Fine, but won't this actually trigger? file_needs_f_pos_lock() is:

        return (file->f_mode & FMODE_ATOMIC_POS) &&
                (file_count(file) > 1 || file->f_op->iterate_shared);

and here you have:

        locked = (file->f_mode & FMODE_ATOMIC_POS) ||
                  file->f_op->iterate_shared;

So if (file->f_mode & FMODE_ATOMIC_POS) and (file_count(file) == 1),
file_needs_f_pos_lock() returns false but locked is true?

								Honza

Christian Brauner Feb. 13, 2025, 3:10 p.m. UTC | #6

On Mon, Feb 10, 2025 at 03:58:17PM +0100, Jan Kara wrote:
> On Mon 10-02-25 13:01:38, Christian Brauner wrote:
> > On Fri, Feb 07, 2025 at 05:42:17PM +0100, Mateusz Guzik wrote:
> > > On Fri, Feb 7, 2025 at 4:50 PM Jan Kara <jack@suse.cz> wrote:
> > > >
> > > > On Fri 07-02-25 15:10:33, Christian Brauner wrote:
> > > > > Before 2011 there was no meaningful synchronization between
> > > > > read/readdir/write/seek. Only in commit
> > > > > ef3d0fd27e90 ("vfs: do (nearly) lockless generic_file_llseek")
> > > > > synchronization was added for SEEK_CUR by taking f_lock around
> > > > > vfs_setpos().
> > > > >
> > > > > Then in 2014 full synchronization between read/readdir/write/seek was
> > > > > added in commit 9c225f2655e3 ("vfs: atomic f_pos accesses as per POSIX")
> > > > > by introducing f_pos_lock for regular files with FMODE_ATOMIC_POS and
> > > > > for directories. At that point taking f_lock became unnecessary for such
> > > > > files.
> > > > >
> > > > > So only acquire f_lock for SEEK_CUR if this isn't a file that would have
> > > > > acquired f_pos_lock if necessary.
> > > > >
> > > > > Signed-off-by: Christian Brauner <brauner@kernel.org>
> > > >
> > > > ...
> > > >
> > > > >       if (whence == SEEK_CUR) {
> > > > > +             bool locked;
> > > > > +
> > > > >               /*
> > > > > -              * f_lock protects against read/modify/write race with
> > > > > -              * other SEEK_CURs. Note that parallel writes and reads
> > > > > -              * behave like SEEK_SET.
> > > > > +              * If the file requires locking via f_pos_lock we know
> > > > > +              * that mutual exclusion for SEEK_CUR on the same file
> > > > > +              * is guaranteed.

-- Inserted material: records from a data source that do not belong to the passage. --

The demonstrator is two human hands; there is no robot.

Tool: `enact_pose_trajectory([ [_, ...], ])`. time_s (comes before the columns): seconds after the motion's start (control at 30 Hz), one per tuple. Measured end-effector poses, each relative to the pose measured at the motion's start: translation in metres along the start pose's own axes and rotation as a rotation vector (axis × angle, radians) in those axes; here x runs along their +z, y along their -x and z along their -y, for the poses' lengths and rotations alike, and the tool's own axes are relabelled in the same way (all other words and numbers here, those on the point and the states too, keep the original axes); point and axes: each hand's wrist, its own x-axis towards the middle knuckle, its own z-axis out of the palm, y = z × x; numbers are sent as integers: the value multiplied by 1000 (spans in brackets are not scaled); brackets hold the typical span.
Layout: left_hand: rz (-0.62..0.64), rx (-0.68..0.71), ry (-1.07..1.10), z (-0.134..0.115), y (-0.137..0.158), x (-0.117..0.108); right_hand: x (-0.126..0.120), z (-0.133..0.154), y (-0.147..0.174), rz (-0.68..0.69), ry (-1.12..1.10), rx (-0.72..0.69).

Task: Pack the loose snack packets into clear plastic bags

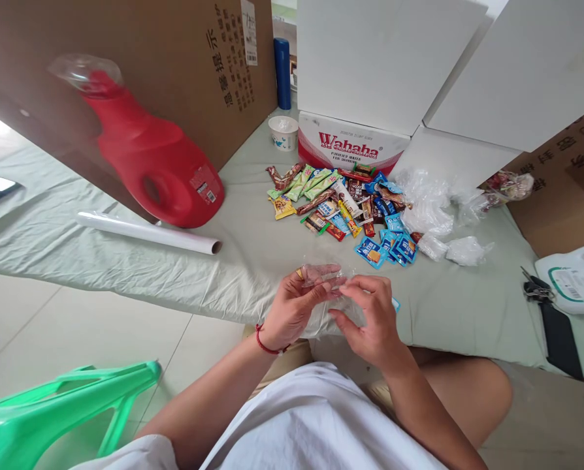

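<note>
One clear plastic bag (313,275) sits in the half-curled left hand (296,299), probably steadied for the part-open right hand (376,316) alongside, whose grip I can't tell.

From my remote post I recorded a plain white shirt (316,418), loosely creased across the front. Its left sleeve (149,455) was short, leaving the forearm bare. I noted beige shorts (292,360), partly hidden beneath the shirt, and a bare right knee (488,391). The left hand (294,303) bore a gold-toned ring (300,273); a thin red bracelet (266,342) circled that wrist. I logged the right hand (373,320) as ungloved.
</note>
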Motion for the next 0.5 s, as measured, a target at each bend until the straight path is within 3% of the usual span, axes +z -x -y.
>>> enact_pose_trajectory([
  [0.07,9,-15,35,0,1,1,6,0,3,32,117,-86],
  [0.17,2,-51,57,-1,2,2,12,-4,8,6,201,-90],
  [0.33,65,-81,102,-8,4,0,11,-11,11,-44,87,-29],
  [0.4,89,-82,110,-10,4,-1,11,-9,10,-27,-59,81],
  [0.5,70,-90,71,-8,3,-4,12,-5,9,-30,-315,404],
])
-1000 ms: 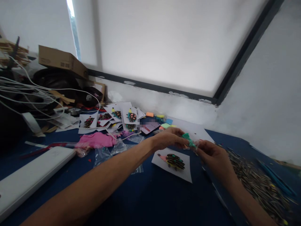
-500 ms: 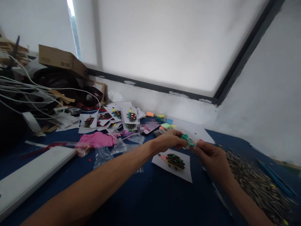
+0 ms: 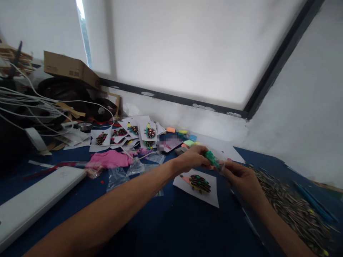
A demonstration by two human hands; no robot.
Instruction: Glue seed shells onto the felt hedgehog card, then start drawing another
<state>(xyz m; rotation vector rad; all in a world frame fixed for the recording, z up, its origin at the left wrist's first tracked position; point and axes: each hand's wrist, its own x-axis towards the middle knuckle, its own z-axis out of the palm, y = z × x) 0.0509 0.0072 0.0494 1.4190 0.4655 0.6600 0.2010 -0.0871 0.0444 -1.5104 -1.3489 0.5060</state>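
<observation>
Between my two hands is a lump of green modelling clay [image 3: 210, 157] in a clear plastic wrapper [image 3: 221, 164]. My left hand [image 3: 195, 157] is closed on the clay side, and my right hand [image 3: 241, 175] pinches the wrapper's other end. Just below them lies a white paper card [image 3: 211, 201]. It bears a clay hedgehog [image 3: 199, 182] with a pink snout, a yellowish body, dark striped seeds as spines and small green dots. To the right, partly behind my right forearm, spreads a heap of sunflower seeds [image 3: 289, 203].
More hedgehog cards [image 3: 150, 132] are stacked at the back. Clay blocks [image 3: 170, 130] stand near the wall. Pink clay [image 3: 109, 159] and plastic bags [image 3: 118, 178] lie left, beside a long white device [image 3: 45, 200]. White cables [image 3: 34, 103] and a cardboard box [image 3: 71, 69] crowd the far left.
More of the green clay shows between my hands, and the wrapper is stretched toward my right hand. My hands have shifted slightly; the card stays in place.
</observation>
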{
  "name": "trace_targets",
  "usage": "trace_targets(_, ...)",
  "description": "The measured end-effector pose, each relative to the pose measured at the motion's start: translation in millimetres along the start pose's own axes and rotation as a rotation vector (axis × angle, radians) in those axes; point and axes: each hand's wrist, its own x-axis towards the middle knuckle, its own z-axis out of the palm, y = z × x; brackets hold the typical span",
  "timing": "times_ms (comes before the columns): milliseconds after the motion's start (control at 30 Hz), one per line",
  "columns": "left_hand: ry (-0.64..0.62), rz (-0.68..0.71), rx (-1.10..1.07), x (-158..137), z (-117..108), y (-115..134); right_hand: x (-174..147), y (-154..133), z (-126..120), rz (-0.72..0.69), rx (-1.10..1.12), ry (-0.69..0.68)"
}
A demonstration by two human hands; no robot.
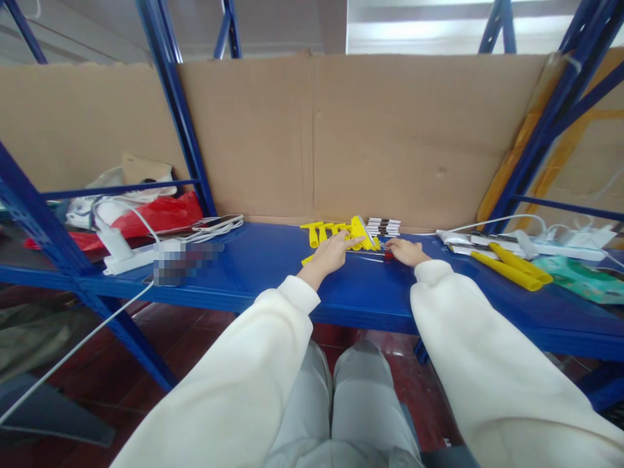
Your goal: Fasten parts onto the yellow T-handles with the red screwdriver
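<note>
My left hand (pixel 330 255) is closed around a yellow scraper (pixel 359 230), its index finger stretched along it. The scraper's wide head points away from me, and a yellow end shows below the palm. In my right hand (pixel 407 252), the curled fingers are on a small red-handled tool (pixel 389 255), which looks like a screwdriver with a thin shaft pointing left. Several yellow T-shaped scraper pieces (pixel 312 236) lie in a row behind my left hand. Just beyond my right fingers is a stack of small white-and-black packs (pixel 383 226).
The blue shelf (pixel 273 266) backs onto a cardboard panel (pixel 390 136). Two yellow tubes (pixel 509 268), a green packet (pixel 580 276) and a power strip (pixel 570 249) lie right. Leftward are another power strip (pixel 139 257), a red bag (pixel 158 214) and coiled white cable (pixel 219 227).
</note>
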Motion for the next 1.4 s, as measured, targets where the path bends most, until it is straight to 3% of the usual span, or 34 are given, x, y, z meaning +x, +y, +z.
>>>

If the file isn't locked, we take
> > > > > +              * f_lock to protect against f_pos races with other
> > > > > +              * SEEK_CURs.
> > > > >                */
> > > > > -             guard(spinlock)(&file->f_lock);
> > > > > -             return vfs_setpos(file, file->f_pos + offset, maxsize);
> > > > > +             locked = (file->f_mode & FMODE_ATOMIC_POS) ||
> > > > > +                      file->f_op->iterate_shared;
> > > >
> > > > As far as I understand the rationale this should match to
> > > > file_needs_f_pos_lock() (or it can possibly be weaker) but it isn't obvious
> > > > to me that's the case. After thinking about possibilities, I could convince
> > > > myself that what you suggest is indeed safe but the condition being in two
> > > > completely independent places and leading to subtle bugs if it gets out of
> > > > sync seems a bit fragile to me.
> > > >
> > > 
> > > A debug-only assert that the lock is held when expected should sort it out?
> > 
> > Good idea. Let me reuse the newly added infra:
> > VFS_WARN_ON_ONCE(locked && !mutex_is_locked(&file->f_pos_lock));
> 
> Fine, but won't this actually trigger? file_needs_f_pos_lock() is:
> 
>         return (file->f_mode & FMODE_ATOMIC_POS) &&
>                 (file_count(file) > 1 || file->f_op->iterate_shared);
> 
> and here you have:
> 
>         locked = (file->f_mode & FMODE_ATOMIC_POS) ||
>                   file->f_op->iterate_shared;
> 
> So if (file->f_mode & FMODE_ATOMIC_POS) and (file_count(file) == 1),
> file_needs_f_pos_lock() returns false but locked is true?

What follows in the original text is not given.